### WHAT IS REQUIRED
Every line in the records below between the one holding "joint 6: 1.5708" and the one holding "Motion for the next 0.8", inclusive, is to be set down exactly; all other lines are to be left out.

RECORDS SUPPLIED Start Marker

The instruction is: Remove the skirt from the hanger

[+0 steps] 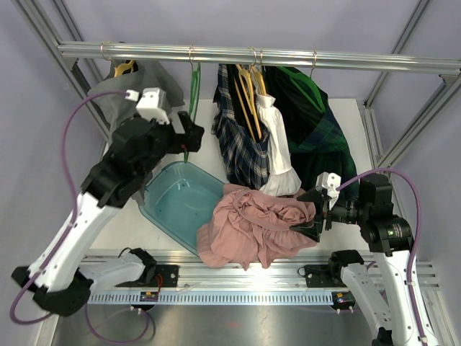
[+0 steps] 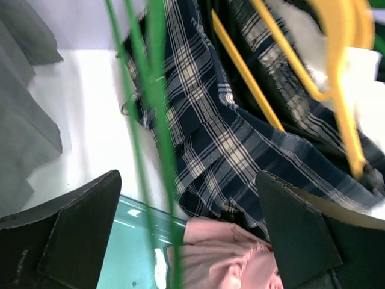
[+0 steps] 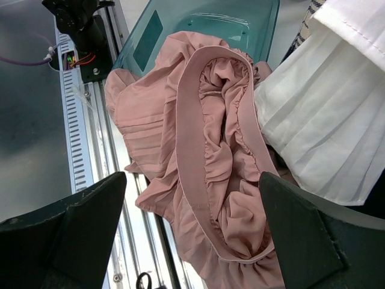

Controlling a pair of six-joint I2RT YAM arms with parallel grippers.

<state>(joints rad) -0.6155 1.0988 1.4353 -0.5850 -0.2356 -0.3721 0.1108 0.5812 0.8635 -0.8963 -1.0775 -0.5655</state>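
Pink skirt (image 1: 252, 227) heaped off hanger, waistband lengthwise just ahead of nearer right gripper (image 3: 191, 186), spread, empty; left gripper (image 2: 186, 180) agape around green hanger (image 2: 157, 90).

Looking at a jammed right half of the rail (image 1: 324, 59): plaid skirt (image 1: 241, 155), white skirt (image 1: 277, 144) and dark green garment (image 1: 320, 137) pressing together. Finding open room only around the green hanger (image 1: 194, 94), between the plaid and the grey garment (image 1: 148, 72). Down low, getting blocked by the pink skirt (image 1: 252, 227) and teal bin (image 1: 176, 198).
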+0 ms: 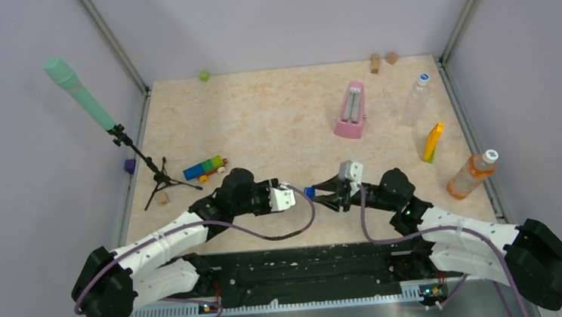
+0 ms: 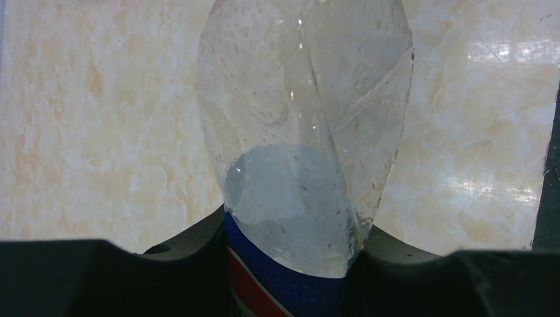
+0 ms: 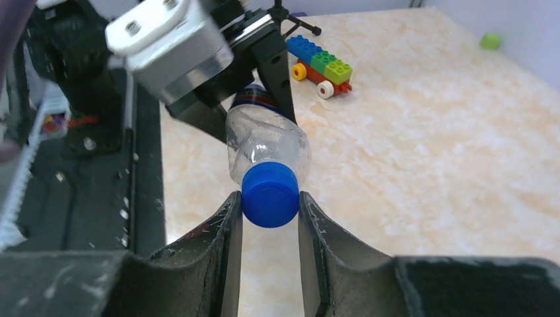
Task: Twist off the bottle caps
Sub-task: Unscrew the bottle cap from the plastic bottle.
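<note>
Bottle (image 2: 304,132) in your left end effector (image 1: 290,195) shows only droplets (image 2: 300,46) inside; it is gripped at the label (image 2: 264,290) and held sideways above the surface (image 1: 275,121), near its front middle. Your right end effector (image 3: 269,211) is pinched narrow on its blue cap (image 3: 269,194). You have the tall clear bottle (image 1: 415,101) and orange bottle (image 1: 470,176), white-capped, near the right edge.

The bottle (image 2: 304,132) is clear crinkly plastic, pretty glossy; blue cap (image 3: 269,193) looks like smooth matte plastic; tabletop (image 3: 429,165) is shiny, marble-look.
</note>
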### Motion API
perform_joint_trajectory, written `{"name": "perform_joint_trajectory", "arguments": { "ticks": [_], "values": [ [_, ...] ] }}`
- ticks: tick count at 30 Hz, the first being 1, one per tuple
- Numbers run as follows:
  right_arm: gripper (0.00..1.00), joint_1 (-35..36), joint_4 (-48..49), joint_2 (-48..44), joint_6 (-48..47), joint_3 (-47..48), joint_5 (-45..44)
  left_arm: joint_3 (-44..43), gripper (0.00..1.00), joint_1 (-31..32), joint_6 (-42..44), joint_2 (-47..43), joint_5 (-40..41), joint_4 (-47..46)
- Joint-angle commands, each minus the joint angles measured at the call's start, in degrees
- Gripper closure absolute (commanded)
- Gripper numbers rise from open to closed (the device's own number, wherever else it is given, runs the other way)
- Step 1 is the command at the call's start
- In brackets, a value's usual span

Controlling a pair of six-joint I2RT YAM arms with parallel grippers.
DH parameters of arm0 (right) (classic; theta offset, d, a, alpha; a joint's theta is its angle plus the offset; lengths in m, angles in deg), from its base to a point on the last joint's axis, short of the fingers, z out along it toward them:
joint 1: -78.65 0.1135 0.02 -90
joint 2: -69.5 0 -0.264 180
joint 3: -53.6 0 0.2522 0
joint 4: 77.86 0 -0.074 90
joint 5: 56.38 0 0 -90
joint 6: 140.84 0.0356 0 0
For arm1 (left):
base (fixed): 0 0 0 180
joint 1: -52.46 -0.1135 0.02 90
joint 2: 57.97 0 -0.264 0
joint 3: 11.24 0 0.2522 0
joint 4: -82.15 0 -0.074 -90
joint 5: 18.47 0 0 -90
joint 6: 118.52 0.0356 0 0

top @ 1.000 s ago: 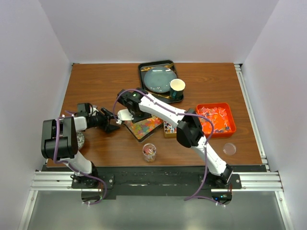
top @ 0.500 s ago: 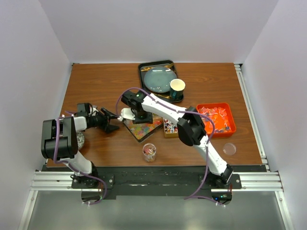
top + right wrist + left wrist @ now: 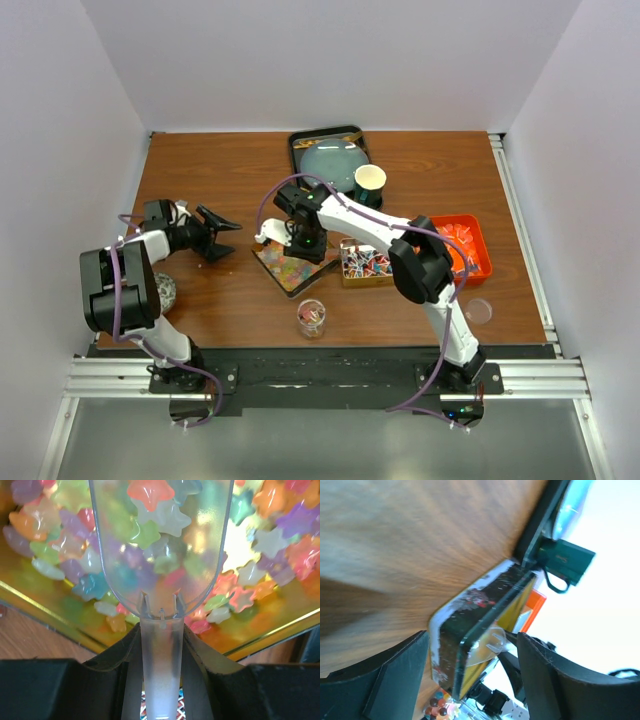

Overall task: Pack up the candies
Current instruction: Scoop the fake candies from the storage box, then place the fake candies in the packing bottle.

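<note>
The candies show as pastel star sweets [image 3: 85, 560] in a gold tin [image 3: 290, 264] at the table's middle, and as wrapped pieces in a second tin [image 3: 365, 263] to its right. My right gripper [image 3: 304, 240] [image 3: 160, 635] is shut on the handle of a clear plastic scoop [image 3: 160, 555], whose bowl hangs over the star sweets. A small clear jar [image 3: 311, 317] near the front edge holds some sweets. My left gripper [image 3: 218, 232] [image 3: 472, 640] stands open, left of the gold tin [image 3: 470, 625] and apart from it, with nothing held.
At the back sits a black tray [image 3: 298, 147] with a grey plate, and a green cup [image 3: 369, 185] [image 3: 565, 562] stands beside it. An orange bin [image 3: 480, 252] of orange packets lies at the right, with a clear lid [image 3: 479, 311] in front. A shiny ball [image 3: 165, 292] lies by the left arm.
My left gripper has pulled back from the gold tin, up and to the left, and its jaws have spread wider. The right gripper with the scoop has shifted right over the tin.
</note>
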Motion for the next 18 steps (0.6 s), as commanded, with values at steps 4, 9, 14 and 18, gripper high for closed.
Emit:
{"name": "perform_joint_trajectory", "arguments": {
  "ticks": [4, 9, 14, 18],
  "values": [
    [1.00, -3.4, 9.2, -9.2, -2.0, -8.8, 8.7, -1.8, 0.24, -0.5, 2.9, -1.6, -5.5, -4.7],
    [1.00, -4.1, 13.8, -14.2, -2.3, -14.4, 11.5, -2.4, 0.23, -0.6, 4.1, -2.9, -5.7, -5.2],
    [1.00, -6.7, 15.0, -20.9, -3.3, -18.9, 17.1, -2.7, 0.22, -0.6, 5.8, -2.7, -5.8, -5.8],
    [1.00, -8.3, 10.1, -26.9, -7.6, -21.2, 18.8, -3.6, 0.22, -0.6, 7.0, -2.3, -5.0, -5.9]
  ]
}}
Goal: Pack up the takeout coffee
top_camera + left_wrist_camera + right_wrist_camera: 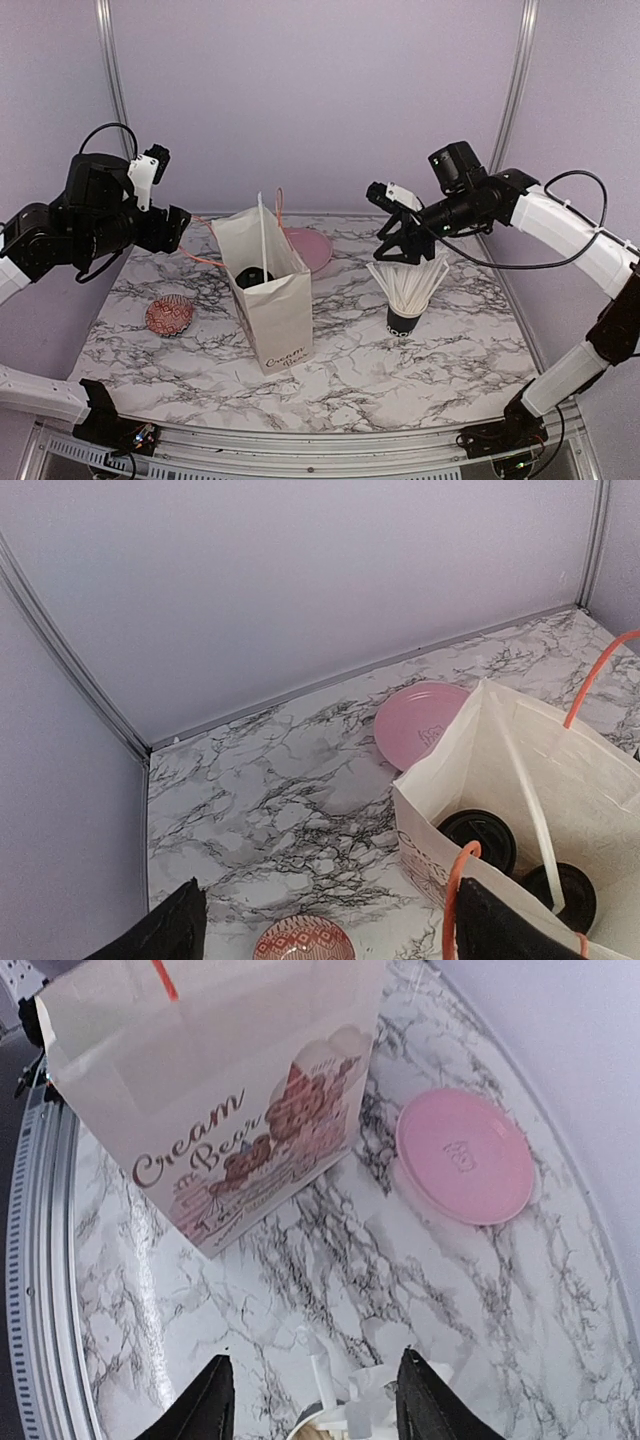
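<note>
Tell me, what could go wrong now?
The right gripper hangs open just above the white straws; a dip or swing might tip their black cup. The left gripper sits beside an orange handle; snagging it could topple the tall paper bag and the lidded cups inside.

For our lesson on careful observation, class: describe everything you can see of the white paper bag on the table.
The paper bag is white and creased, and it stands upright with its mouth open on the marble table. Thin orange handles rise from its rim. One side bears "Cream Bear" in brown script with cartoon bears. Two black cup lids and a white straw show inside.
</note>
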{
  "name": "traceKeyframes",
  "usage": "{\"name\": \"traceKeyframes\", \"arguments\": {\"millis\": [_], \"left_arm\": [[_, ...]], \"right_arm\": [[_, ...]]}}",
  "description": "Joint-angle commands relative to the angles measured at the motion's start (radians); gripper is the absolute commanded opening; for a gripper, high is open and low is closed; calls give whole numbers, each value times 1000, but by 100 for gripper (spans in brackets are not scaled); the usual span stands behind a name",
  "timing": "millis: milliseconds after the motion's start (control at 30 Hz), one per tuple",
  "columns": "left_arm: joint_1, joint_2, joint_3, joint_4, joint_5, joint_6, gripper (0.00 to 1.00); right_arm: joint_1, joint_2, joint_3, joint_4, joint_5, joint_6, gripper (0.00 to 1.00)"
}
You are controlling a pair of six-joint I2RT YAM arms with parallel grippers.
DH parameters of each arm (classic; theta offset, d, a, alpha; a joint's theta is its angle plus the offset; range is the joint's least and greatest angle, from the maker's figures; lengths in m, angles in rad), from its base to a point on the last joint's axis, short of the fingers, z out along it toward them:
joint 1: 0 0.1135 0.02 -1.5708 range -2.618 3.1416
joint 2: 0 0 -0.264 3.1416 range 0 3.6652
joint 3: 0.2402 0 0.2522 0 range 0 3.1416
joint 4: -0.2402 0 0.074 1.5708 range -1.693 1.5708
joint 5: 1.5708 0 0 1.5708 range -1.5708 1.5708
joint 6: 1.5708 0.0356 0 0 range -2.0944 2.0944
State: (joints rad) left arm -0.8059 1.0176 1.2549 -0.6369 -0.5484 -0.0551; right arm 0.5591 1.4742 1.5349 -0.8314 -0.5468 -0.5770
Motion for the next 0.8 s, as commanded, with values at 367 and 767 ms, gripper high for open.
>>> {"name": "traceKeyframes", "arguments": {"millis": [367, 767], "left_arm": [[4, 3, -4, 52, 10, 17, 87], [4, 8, -10, 52, 20, 18, 87]], "right_arm": [[14, 72, -53, -13, 109, -25, 59], [49, 54, -3, -51, 155, -7, 51]]}}
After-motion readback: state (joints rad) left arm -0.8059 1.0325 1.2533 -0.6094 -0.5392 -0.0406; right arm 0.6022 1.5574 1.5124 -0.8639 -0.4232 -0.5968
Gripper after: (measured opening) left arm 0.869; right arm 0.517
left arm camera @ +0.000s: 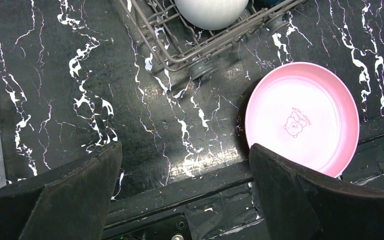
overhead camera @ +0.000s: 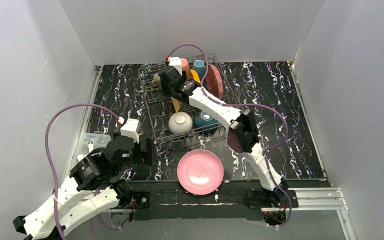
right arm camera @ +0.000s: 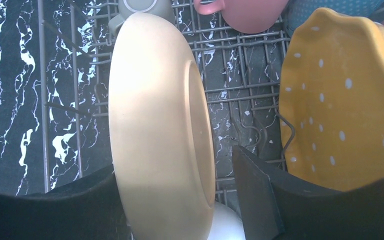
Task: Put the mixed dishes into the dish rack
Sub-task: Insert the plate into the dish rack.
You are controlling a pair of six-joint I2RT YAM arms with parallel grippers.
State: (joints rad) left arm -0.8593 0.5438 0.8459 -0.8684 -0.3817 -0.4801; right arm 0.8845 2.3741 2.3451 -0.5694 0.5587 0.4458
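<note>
The dish rack [overhead camera: 152,107] stands mid-table. In it are a white bowl [overhead camera: 180,122], a dark-blue bowl [overhead camera: 206,121], a dark-red plate [overhead camera: 215,81], an orange plate [right arm camera: 340,95], a pink mug [right arm camera: 250,12], a teal mug [overhead camera: 198,66] and an olive-grey mug [right arm camera: 140,6]. A tan bowl [right arm camera: 155,115] stands on edge among the tines. My right gripper [right arm camera: 175,160] straddles it, open, with a gap between bowl and right finger. A pink plate [overhead camera: 200,171] lies flat on the table in front of the rack. My left gripper [left arm camera: 185,147] hovers open and empty just left of the pink plate [left arm camera: 302,117].
A clear plastic box [overhead camera: 92,140] sits at the table's left edge, beside my left arm. Grey walls close in the table on three sides. A black rail [left arm camera: 190,182] runs along the near edge under my left gripper.
</note>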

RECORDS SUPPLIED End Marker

### EXERCISE RESULT
joint 6: 1.5708 0.0356 0 0 range -2.0944 2.0944
State: (joints rad) left arm -0.8059 1.0176 1.2549 -0.6369 -0.5484 -0.0551; right arm 0.5591 1.4742 1.5349 -0.8314 -0.5468 -0.5770
Motion for the next 0.8 s, as commanded, with values at 367 and 767 ms, gripper high for open.

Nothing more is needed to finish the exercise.